__EXERCISE OBJECTIVE__: Every line containing the word "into" is to be copied from the data below.

__AVAILABLE DATA__:

--

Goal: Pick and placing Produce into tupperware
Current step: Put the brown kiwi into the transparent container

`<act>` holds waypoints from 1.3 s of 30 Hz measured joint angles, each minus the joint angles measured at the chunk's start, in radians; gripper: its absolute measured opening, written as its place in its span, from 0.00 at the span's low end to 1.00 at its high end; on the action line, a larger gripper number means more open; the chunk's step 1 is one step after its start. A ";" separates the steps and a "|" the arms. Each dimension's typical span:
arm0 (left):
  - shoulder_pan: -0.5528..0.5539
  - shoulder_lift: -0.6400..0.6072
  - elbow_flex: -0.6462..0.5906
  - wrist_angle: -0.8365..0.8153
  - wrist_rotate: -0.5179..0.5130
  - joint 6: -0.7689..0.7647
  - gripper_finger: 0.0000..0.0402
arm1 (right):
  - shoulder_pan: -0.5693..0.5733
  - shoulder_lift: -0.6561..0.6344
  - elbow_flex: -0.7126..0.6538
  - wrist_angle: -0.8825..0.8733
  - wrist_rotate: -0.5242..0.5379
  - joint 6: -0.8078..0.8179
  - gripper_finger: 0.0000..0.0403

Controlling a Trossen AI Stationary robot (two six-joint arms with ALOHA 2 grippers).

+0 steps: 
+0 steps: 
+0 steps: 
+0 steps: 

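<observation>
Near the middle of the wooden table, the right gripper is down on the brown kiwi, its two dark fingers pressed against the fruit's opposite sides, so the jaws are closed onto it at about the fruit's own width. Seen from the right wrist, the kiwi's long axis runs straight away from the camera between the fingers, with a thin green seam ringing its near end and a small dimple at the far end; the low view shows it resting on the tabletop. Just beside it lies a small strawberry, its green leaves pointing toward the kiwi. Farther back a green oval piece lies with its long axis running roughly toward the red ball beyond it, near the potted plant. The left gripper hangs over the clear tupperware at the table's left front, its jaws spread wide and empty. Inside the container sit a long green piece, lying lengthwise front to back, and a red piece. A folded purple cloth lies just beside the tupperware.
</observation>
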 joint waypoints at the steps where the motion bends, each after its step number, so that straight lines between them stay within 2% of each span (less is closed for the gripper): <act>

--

__ANSWER TO THE PROBLEM__:
Goal: Pick and placing Produce into tupperware
Current step: Put the brown kiwi into the transparent container

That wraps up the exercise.